Jonestown and after; White Night, by John Peer Nugent. New York: Rawson, Wade. $11.95.

In the weeks following the November 1978 mass suicide and murder in Jonestown , Guyana, a handful of paperback publishers rushed into print with potboilers attempting to explain the "full story" about cult leader Jim Jones and his sad following.

Such efforts were little more than compilations of newsclips and hastily gained impressions from those who shortly before (like the rest of the world) barely knew where Guyana was. Superficial and sensationalistic, they barely scratched the surface of this American tragedy.

There was, in fact, a tragic inevitability about the Jonestown story, and in this regard John Peer Nugent has rendered a valuable -- if painful -- service. A veteran foreign correspondent specializing in the third world, he brings a longer view that is necessary to understand the "why?" of Jonestown, a view that must precede efforts to prevent anything like it happening again.

Mr. Nugent's thesis is that American foreign policy decisions made years ago contributed directly to Guyana's being ripe for a Jim Jones to settle there. the hand of the US Central Intelligence Agency was heavy in Guyana, just as it was in Cuba and later in Chile. Times changed, but the government there became no less inefficient, hanging on to vestiges of British colonialism even as it spouted anti-American rhetoric.

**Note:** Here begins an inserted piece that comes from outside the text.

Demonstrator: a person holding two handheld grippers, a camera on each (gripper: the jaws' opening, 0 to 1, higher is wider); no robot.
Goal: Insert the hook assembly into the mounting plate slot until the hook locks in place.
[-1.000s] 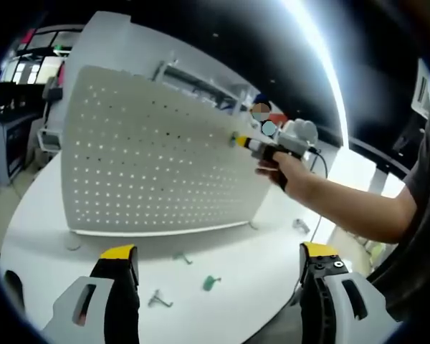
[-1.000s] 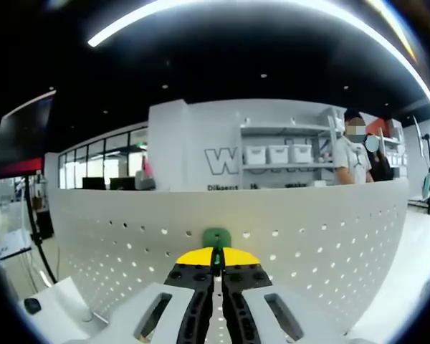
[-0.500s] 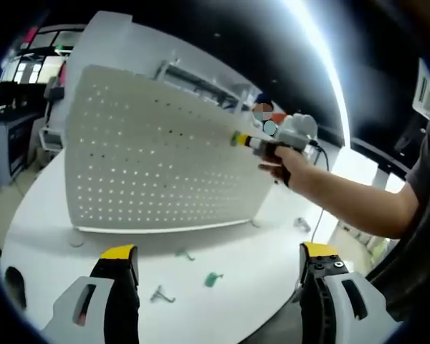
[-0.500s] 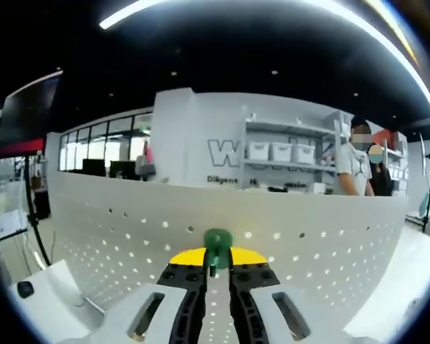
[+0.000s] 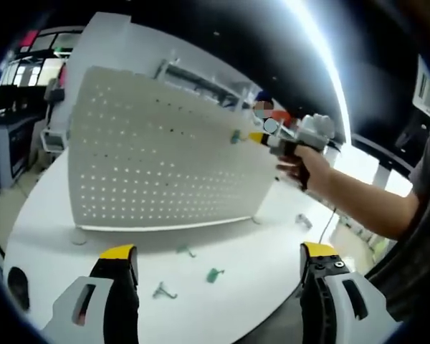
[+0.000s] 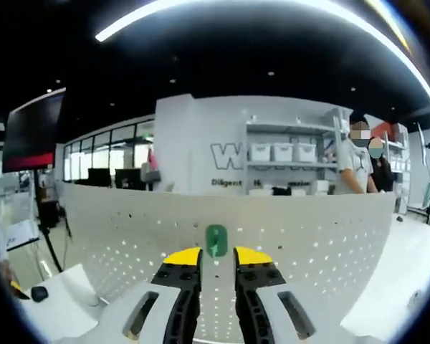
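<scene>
The white perforated mounting plate (image 5: pixel 158 158) stands upright on a round white table (image 5: pixel 272 258). A green hook (image 5: pixel 235 136) sits in the plate near its upper right. In the right gripper view the hook (image 6: pixel 216 240) hangs on the plate (image 6: pixel 315 244), just beyond my right gripper (image 6: pixel 216 256), whose yellow-tipped jaws stand apart with nothing between them. A person's hand holds that right gripper (image 5: pixel 261 138) slightly to the right of the hook. Low over the table's near edge my left gripper (image 5: pixel 218 252) is wide open and holds nothing.
Loose hooks lie on the table in front of the plate: a green one (image 5: pixel 214 274), another green one (image 5: pixel 185 251), a grey one (image 5: pixel 163 290). A small part (image 5: pixel 303 221) lies at the right. Two people (image 6: pixel 358 161) and shelves (image 6: pixel 279 154) are behind the plate.
My right gripper's jaws have parted from the green hook and drawn back a little. The hook stays on the plate. My left gripper has not changed.
</scene>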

In reading "White Night" (Jone's term for the massive Peoples Temple suicide) , one wants to scream out at those in authority who seem so oblivious to what was happening: the local officials in California who cozyed up to Jones for the political support he could generate; national leaders (including Rosalynn Carter and Walter Mondale) who offered public endorsements of a madman they had barely met; experienced reporters and editors who certainly should have known better, but were taken in by "the Rev." Jones's supposed good works and popular leftward tilt.

Most of all, one stands in sad incomprehensibility at the more than 900 Peoples Temple members (one-third of them children) who lovingly addressed as "Dad" a man who in retrospect seems so obviously to have been sexually perverted , drug-dependent, and paranoid, a modern-day Father Divine who rejected the Bible and any sense of spirituality.

There is a controlled seething to Nugent's writing as he describes how the State Department in Washington, as well as the US Embassy and consulate in Guyana, either ignored or impotently wrung hands over the increasing reports about brainwashing, child abuse, and suicide drills in Jonestown. As critical reports from the State Department and a congressional committee later confirmed, this was known months before the jungle holocaust.

Since this book was written, cult experts report that such groups not only are spreading in the US and Europe, but are intensifying their recruiting activities and harrassment of scholars, lawyers, and physicians trying to help cult members.

One would like to think that the lesson of the People Temple and Jonestown has been learned, but the facts seem to indicate otherwise. Rep. Bill Royer (R) of California, who succeeded the late Congressman Leo Ryan (killed at Jonestown) , finds the lack of follow- up action by federal agencies "appalling." This book helps remind us that the Jonestown story is not yet finished.